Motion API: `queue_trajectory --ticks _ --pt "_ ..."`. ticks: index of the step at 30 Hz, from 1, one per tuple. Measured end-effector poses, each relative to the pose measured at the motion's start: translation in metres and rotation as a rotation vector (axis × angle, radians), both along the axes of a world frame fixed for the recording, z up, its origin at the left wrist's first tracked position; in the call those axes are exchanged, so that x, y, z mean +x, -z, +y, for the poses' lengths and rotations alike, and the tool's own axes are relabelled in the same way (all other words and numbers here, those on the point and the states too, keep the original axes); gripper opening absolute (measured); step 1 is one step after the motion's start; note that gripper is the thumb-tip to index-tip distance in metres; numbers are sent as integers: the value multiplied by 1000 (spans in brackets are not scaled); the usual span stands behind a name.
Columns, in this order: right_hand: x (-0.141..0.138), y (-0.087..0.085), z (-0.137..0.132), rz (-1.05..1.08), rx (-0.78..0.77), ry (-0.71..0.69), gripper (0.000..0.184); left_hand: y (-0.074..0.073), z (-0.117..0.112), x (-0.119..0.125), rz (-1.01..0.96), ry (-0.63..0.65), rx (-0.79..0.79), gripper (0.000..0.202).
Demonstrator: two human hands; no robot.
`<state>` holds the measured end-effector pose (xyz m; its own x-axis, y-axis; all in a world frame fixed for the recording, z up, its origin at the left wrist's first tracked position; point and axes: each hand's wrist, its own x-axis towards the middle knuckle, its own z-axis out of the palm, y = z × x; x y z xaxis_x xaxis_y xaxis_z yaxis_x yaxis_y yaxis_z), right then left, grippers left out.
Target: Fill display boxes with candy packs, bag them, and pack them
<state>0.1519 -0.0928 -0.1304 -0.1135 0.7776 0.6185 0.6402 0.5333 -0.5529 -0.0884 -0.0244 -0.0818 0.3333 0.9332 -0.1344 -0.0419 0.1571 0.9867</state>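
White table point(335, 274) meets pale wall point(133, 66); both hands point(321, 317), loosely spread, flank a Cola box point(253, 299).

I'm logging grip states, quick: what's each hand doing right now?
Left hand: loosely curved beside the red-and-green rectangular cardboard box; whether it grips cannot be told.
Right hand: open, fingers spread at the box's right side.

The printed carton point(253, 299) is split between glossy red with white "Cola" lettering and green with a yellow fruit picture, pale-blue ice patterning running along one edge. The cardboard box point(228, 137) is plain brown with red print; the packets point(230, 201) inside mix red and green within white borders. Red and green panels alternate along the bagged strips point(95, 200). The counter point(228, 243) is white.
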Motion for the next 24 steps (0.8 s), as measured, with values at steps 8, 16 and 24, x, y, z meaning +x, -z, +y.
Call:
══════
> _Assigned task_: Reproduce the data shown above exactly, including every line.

> _Result_:
Motion API: `queue_trajectory --ticks _ --pt "_ ..."`. ticks: index of the step at 30 Hz, from 1, one per tuple. Measured end-effector poses, each relative to the pose measured at the motion's start: translation in metres and rotation as a rotation vector (axis × angle, radians), both along the axes of a world frame fixed for the recording, z up, its origin at the left wrist's first tracked position; in the call those axes are exchanged, so that x, y, z mean +x, -z, +y, for the poses' lengths and rotations alike, and the tool's own axes are relabelled in the same way (all other words and numbers here, those on the point and the states too, keep the original axes); gripper opening absolute (measured); step 1 is one step after the motion's start; note that gripper is the thumb-tip to index-tip distance in metres; numbers are sent as integers: the value multiplied by 1000 (spans in brackets are not scaled); the usual span stands behind a name.
Columns, in this order: right_hand: x (-0.141..0.138), y (-0.087..0.085), z (-0.137..0.132), rz (-1.05..1.08), rx (-0.78..0.77), ry (-0.71..0.69), gripper (0.000..0.184); left_hand: y (-0.074..0.073), z (-0.117..0.112), x (-0.119..0.125), rz (-1.01..0.96), ry (-0.63..0.65), rx (-0.79..0.79), gripper (0.000..0.202).
Demonstrator: two human hands; no robot.
`<state>` holds the measured end-effector pose (xyz m; its own x-axis, y-axis; all in a world frame fixed for the recording, z up, its origin at the left wrist's first tracked position; point and axes: each hand's wrist, its own x-axis towards the middle knuckle, its own z-axis out of the palm, y = z × x; x y z xaxis_x xaxis_y xaxis_z yaxis_x yaxis_y yaxis_z), right then left, grippers left out.
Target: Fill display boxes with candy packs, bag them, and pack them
<state>0.1519 -0.0928 -0.1304 -0.1135 0.7776 0.6185 0.6402 0.5333 -0.5529 -0.0884 -0.0244 -0.0818 0.3333 0.9332 -0.1344 -0.0419 0.1571 0.9867</state>
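White table point(335, 274) meets pale wall point(133, 66); both hands point(321, 317), loosely spread, flank a Cola box point(253, 299).

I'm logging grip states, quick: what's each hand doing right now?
Left hand: loosely curved beside the red-and-green rectangular cardboard box; whether it grips cannot be told.
Right hand: open, fingers spread at the box's right side.

The printed carton point(253, 299) is split between glossy red with white "Cola" lettering and green with a yellow fruit picture, pale-blue ice patterning running along one edge. The cardboard box point(228, 137) is plain brown with red print; the packets point(230, 201) inside mix red and green within white borders. Red and green panels alternate along the bagged strips point(95, 200). The counter point(228, 243) is white.
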Motion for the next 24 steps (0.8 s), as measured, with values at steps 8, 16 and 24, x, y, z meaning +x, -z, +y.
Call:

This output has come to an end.